Extraction et dosage des sucres solubles
Le dosage des sucres solubles a été réalisé selon la méthode de (Schields et Burnett, 1960), elle est aussi dite méthode à l’anthrone en milieu sulfurique. Le principe de cette méthode repose sur la condensation des produits de dégradation des sucres neutre. L’acide sulfurique concentré transforme à chaud les glucides en dérivés sulfuriques : Les hexoses produisent les dérivés qui donnent avec l’anthrone une coloration verte présentant un maximum d’absorption à 585 nm. Deux prélèvements, de 0,1g de feuilles sont pris du tiers médian de la feuille. Sont effectués, pour chaque catégorie (P.M.G.) des deux traitements témoin et stressé des deux variétés de blé dur étudiées.
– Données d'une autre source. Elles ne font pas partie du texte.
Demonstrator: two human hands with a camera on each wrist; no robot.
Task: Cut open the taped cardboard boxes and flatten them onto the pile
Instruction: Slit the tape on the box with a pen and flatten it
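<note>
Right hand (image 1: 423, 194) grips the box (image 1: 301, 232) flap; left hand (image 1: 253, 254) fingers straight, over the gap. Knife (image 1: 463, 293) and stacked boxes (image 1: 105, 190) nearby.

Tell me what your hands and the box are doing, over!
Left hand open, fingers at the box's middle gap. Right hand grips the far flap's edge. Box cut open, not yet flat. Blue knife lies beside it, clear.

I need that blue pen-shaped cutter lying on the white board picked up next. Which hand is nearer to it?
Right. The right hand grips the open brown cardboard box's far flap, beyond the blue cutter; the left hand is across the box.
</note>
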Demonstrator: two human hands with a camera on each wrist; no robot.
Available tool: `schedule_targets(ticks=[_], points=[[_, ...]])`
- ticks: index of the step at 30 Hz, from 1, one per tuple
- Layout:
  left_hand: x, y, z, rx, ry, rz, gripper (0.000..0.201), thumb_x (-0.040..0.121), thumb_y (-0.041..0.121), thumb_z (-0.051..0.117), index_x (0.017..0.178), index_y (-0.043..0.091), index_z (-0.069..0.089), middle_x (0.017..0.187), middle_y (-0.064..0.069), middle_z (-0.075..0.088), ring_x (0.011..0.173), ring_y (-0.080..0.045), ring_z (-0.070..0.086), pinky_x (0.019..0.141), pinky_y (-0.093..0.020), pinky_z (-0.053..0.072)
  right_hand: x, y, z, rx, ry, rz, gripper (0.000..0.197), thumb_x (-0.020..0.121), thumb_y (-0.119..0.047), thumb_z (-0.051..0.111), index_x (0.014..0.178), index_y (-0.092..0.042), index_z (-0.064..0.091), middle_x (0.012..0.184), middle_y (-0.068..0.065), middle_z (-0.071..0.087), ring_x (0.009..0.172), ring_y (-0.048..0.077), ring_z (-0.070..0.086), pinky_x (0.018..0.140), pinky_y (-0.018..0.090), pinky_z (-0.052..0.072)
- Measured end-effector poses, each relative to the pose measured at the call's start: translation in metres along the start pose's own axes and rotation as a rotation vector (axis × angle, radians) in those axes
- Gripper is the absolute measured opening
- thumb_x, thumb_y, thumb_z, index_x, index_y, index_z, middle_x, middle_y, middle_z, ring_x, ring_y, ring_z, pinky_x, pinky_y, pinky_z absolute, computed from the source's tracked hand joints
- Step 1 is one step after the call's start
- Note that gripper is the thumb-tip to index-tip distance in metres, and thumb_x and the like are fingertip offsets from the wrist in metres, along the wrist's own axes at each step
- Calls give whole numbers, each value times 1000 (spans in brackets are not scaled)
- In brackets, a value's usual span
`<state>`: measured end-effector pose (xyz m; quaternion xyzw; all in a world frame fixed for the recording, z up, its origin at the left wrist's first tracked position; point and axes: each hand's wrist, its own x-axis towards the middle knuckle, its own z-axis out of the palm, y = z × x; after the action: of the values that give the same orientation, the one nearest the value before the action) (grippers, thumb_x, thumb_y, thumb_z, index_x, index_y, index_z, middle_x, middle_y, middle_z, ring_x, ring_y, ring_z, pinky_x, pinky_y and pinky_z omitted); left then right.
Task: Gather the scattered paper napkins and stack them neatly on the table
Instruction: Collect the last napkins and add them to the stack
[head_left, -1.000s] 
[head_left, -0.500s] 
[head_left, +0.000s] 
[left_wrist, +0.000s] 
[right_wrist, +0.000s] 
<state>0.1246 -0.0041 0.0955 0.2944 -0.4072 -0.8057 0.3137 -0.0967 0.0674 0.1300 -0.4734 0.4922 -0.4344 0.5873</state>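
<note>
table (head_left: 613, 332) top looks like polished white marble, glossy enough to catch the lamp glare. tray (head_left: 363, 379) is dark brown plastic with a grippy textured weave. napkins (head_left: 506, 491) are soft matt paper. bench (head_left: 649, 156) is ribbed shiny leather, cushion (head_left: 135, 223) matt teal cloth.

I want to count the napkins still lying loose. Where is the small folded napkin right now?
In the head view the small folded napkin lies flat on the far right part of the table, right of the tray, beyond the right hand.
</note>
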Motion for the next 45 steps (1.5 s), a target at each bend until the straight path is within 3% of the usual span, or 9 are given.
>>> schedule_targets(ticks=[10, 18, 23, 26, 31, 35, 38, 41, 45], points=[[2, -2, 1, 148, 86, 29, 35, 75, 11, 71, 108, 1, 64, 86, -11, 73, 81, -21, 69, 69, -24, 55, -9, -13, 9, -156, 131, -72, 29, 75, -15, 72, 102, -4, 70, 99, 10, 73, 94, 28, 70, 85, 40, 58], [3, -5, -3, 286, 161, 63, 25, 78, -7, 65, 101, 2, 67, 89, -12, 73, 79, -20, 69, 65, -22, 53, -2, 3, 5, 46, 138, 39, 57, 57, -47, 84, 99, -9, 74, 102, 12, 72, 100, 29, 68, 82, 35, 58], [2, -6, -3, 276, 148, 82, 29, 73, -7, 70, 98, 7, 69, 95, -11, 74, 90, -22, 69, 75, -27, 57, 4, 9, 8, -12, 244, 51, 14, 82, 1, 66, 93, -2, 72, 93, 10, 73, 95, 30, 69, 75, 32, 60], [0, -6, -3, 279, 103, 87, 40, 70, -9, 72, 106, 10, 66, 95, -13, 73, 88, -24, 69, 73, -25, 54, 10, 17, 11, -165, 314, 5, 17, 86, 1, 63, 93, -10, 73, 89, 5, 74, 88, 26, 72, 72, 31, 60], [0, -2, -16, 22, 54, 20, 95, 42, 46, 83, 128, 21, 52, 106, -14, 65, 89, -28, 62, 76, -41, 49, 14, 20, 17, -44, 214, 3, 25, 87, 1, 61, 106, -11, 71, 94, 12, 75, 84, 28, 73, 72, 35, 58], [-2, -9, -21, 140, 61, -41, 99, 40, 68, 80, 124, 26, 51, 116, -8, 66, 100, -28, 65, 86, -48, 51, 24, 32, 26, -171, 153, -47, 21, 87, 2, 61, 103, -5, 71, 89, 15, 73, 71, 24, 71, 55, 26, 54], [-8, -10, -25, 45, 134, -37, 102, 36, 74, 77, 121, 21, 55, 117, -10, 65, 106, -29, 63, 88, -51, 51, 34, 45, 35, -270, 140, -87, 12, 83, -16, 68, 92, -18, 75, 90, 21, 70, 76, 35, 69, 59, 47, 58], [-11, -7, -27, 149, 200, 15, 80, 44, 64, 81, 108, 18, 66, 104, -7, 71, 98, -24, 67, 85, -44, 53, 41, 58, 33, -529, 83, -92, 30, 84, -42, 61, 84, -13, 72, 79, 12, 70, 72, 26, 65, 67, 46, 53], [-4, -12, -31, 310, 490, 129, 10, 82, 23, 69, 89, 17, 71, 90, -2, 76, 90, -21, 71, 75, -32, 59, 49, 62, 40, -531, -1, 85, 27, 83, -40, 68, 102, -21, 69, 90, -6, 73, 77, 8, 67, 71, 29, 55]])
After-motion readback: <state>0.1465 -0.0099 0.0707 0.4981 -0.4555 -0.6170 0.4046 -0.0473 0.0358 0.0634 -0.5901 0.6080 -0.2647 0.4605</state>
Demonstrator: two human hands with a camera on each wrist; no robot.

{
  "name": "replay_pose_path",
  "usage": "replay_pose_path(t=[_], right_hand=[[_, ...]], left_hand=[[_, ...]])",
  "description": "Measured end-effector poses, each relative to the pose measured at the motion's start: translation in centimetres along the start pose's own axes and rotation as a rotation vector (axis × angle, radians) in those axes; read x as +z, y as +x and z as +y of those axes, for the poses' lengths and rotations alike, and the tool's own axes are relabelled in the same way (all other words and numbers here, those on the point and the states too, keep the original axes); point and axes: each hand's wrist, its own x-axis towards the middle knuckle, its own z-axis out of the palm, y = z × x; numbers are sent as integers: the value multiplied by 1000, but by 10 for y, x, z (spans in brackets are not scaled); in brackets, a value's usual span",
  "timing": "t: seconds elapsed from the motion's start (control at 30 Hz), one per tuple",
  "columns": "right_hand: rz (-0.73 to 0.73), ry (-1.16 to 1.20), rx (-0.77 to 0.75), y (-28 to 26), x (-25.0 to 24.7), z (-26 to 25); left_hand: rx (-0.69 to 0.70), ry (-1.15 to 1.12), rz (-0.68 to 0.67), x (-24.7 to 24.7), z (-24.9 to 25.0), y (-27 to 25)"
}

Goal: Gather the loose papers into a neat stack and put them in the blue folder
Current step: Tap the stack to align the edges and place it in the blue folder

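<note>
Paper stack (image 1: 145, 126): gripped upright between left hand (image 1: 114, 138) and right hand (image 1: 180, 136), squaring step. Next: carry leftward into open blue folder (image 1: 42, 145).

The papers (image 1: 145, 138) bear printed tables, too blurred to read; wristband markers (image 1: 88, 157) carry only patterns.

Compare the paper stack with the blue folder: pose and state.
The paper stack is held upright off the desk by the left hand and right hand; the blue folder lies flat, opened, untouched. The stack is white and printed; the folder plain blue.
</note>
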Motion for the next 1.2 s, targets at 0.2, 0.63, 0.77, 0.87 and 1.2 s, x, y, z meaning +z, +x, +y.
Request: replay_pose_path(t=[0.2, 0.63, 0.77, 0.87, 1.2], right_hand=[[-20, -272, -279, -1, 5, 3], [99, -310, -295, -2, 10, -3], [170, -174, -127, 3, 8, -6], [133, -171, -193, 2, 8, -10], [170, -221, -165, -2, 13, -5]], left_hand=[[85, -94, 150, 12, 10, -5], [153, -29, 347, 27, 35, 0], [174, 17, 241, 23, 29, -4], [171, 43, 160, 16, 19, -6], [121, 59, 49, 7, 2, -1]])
L’extraction des sucres solubles est faite à froid, en mettant le végétal dans des tubes à essai auquel sont ajoutés 3 ml d’alcool (l’éthanol à 80 %) pendant 48 heures. – 48 – La solution en suite passe au bain marie à 70 °C pendant 30 mn une fois l’alcool est disparu, on ajoute 20 ml d’eau distillée dans la totalité de l’extrait. Le réactif de l’anthrone doit être préparé quatre heures à l’avance avec les proportions suivantes : 0,2 g d’anthrone dans 100 ml d’acide sulfurique pur. Dans des tubes à essai propres, on prélève de chaque tube 2 ml de la solution à analyser à la quelle on ajoute 4 ml du réactif à l’anthrone, le tout est maintenu à O °C dans la glace pendant l’opération ; pour éviter l’éclatement des tubes (car la réaction est exothermique). Après agitation par agitateur, les tubes placés dans un bain marie à 90 °C pendant 8 mn. La solution vire alors légèrement au bleu vert pour l’arrêt de cette réaction, les tubes sont refroidis dans un bain glacé et à l’obscurité pendant 30 mn pour éviter l’oxydation des sucres. L’absorbance est alors lue au spectrophotomètre à une longueur d’onde de (585 nm) après étalonnage de l’appareil par le blanc de gamme composé de (2 ml de l’éthanol à 80 % plus 4 ml du réactif à l’anthrone après agitation, le mélange placé dans un bain marie à 90 °C pendant 8 mn). La teneur en sucres solubles de chaque échantillon est déduite selon l’équation de la courbe d’étalonnage établie avant le dosage : 𝑦 = 0,009 𝑥 − 0,018 Avec : (R^2 = 0,997) y : valeur d’absorbance (Do.) x : quantité de sucres (exprimée en μg / g de MF).